__What you have to do__. From top to bottom, print the listing word for word and skip any pictures it contains.

__Source data__.
------

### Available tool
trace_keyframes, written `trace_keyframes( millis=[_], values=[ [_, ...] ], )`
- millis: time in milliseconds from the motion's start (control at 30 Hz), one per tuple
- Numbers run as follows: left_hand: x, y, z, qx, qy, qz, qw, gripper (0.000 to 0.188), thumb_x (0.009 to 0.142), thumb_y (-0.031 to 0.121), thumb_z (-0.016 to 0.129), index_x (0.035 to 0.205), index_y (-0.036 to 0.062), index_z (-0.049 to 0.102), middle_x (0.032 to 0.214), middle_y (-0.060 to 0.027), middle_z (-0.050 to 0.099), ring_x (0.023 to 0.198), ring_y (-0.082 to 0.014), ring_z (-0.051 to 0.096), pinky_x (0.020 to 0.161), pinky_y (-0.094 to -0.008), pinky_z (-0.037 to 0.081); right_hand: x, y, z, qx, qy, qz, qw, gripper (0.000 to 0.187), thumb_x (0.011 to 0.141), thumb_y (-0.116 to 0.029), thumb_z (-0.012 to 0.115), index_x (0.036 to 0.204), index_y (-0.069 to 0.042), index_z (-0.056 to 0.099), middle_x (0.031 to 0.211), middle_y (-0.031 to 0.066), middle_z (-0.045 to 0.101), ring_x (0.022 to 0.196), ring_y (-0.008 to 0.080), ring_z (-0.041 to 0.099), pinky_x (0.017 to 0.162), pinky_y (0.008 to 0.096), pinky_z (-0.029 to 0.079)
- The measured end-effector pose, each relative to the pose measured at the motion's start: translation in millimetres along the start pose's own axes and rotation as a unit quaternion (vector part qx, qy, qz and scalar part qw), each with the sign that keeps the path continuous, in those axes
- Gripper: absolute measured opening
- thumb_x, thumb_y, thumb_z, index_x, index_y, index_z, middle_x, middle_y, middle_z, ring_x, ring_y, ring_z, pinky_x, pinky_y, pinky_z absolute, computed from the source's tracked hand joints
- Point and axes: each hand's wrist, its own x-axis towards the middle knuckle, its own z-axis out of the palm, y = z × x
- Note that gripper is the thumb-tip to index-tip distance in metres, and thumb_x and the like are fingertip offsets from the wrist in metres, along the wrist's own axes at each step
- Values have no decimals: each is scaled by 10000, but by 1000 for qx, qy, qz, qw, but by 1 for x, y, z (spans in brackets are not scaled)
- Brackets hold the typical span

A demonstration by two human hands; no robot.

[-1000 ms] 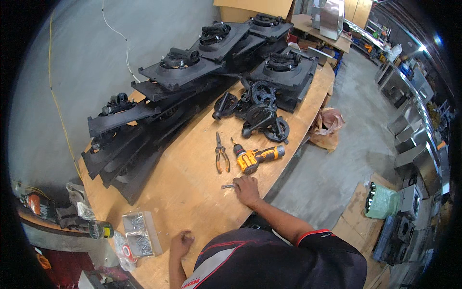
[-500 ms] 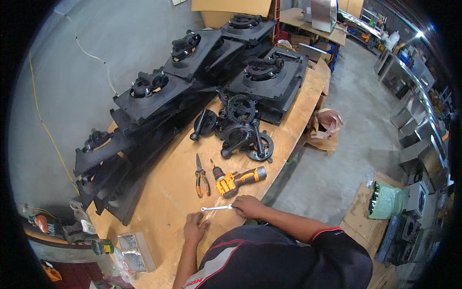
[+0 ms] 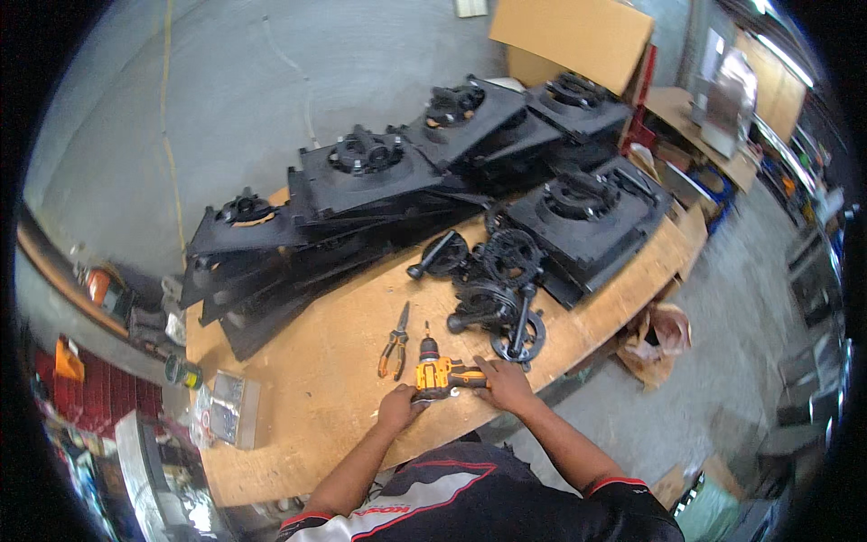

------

__Output__.
### Available tool
trace_keyframes, written `trace_keyframes( millis=[_], values=[ [_, ...] ], )`
- millis: time in milliseconds from the motion's start (control at 30 Hz), one per tuple
- Numbers run as follows: left_hand: x, y, z, qx, qy, qz, qw, gripper (0.000 to 0.188), thumb_x (0.009 to 0.142), thumb_y (-0.031 to 0.121), thumb_z (-0.016 to 0.129), index_x (0.035 to 0.205), index_y (-0.036 to 0.062), index_z (-0.049 to 0.102), middle_x (0.032 to 0.214), middle_y (-0.060 to 0.027), middle_z (-0.050 to 0.099), ring_x (0.023 to 0.198), ring_y (-0.082 to 0.014), ring_z (-0.051 to 0.096), pinky_x (0.020 to 0.161), pinky_y (-0.094 to -0.008), pinky_z (-0.037 to 0.081); right_hand: x, y, z, qx, qy, qz, qw, gripper (0.000 to 0.187), thumb_x (0.011 to 0.141), thumb_y (-0.116 to 0.029), thumb_z (-0.012 to 0.115), index_x (0.036 to 0.204), index_y (-0.069 to 0.042), index_z (-0.056 to 0.099), middle_x (0.031 to 0.211), middle_y (-0.031 to 0.066), middle_z (-0.045 to 0.101), ring_x (0.022 to 0.196), ring_y (-0.008 to 0.080), ring_z (-0.041 to 0.099), pinky_x (0.017 to 0.162), pinky_y (0.008 to 0.096), pinky_z (-0.029 to 0.079)
- The measured end-effector pose, each relative to the pose measured at the motion's start: translation in millimetres along the start pose's own axes and rotation as a unit quaternion (vector part qx, qy, qz and scalar part qw), each with the sign that keeps the path continuous, in those axes
- Gripper: absolute measured opening
- thumb_x, thumb_y, thumb_z, index_x, index_y, index_z, middle_x, middle_y, middle_z, ring_x, ring_y, ring_z, pinky_x, pinky_y, pinky_z absolute, computed from the source's tracked hand joints
- Point and axes: each hand's wrist, its own x-axis towards the middle knuckle, its own z-axis out of the palm, y = z × x
- Note that gripper is the thumb-tip to index-tip distance in metres, and thumb_x and the like are fingertip offsets from the wrist in metres, along the wrist's own axes at each step
- Values have no decimals: each is scaled by 10000, but by 1000 for qx, qy, qz, qw, but by 1 for x, y, z (spans in brackets are not scaled)
- Brackets hold the typical span

A demonstration by two human hands; no robot.

[-1000 ms] 
[-500 ms] 
[+0 ms] 

Besides this answer, nothing more is needed.